• _What you should do_:
No pictures in the copy. Write out the listing below exactly.

• _Available data_:

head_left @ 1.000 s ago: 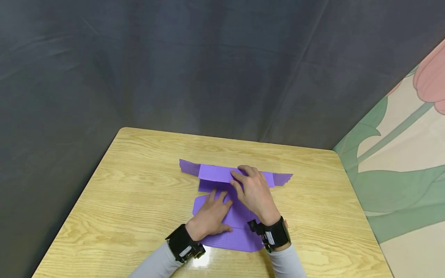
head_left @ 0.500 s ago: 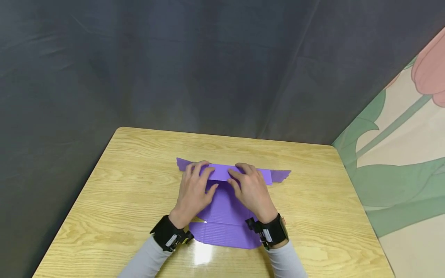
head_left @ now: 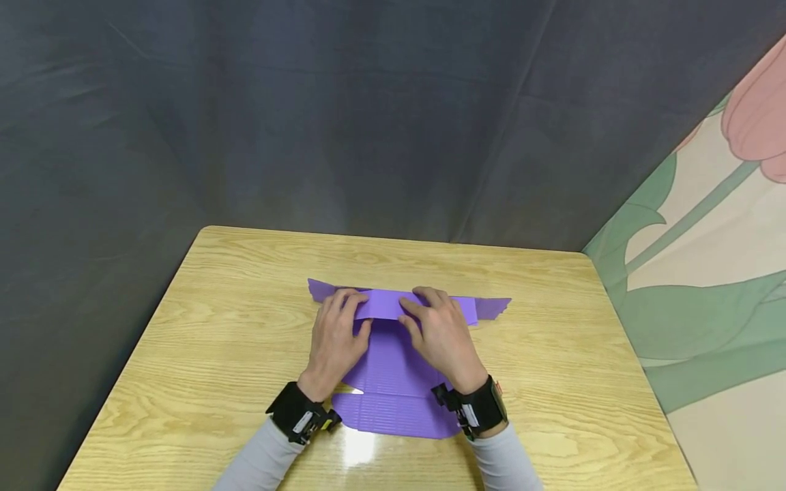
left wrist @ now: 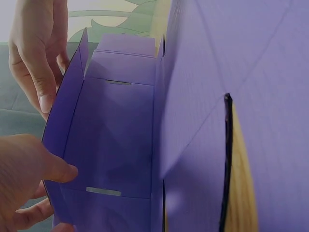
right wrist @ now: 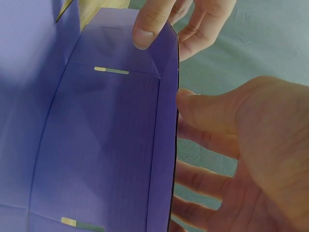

• _Answer to this task_:
head_left @ 1.000 s ago: 
head_left @ 0.500 s ago: 
head_left @ now: 
left wrist @ now: 
right wrist @ now: 

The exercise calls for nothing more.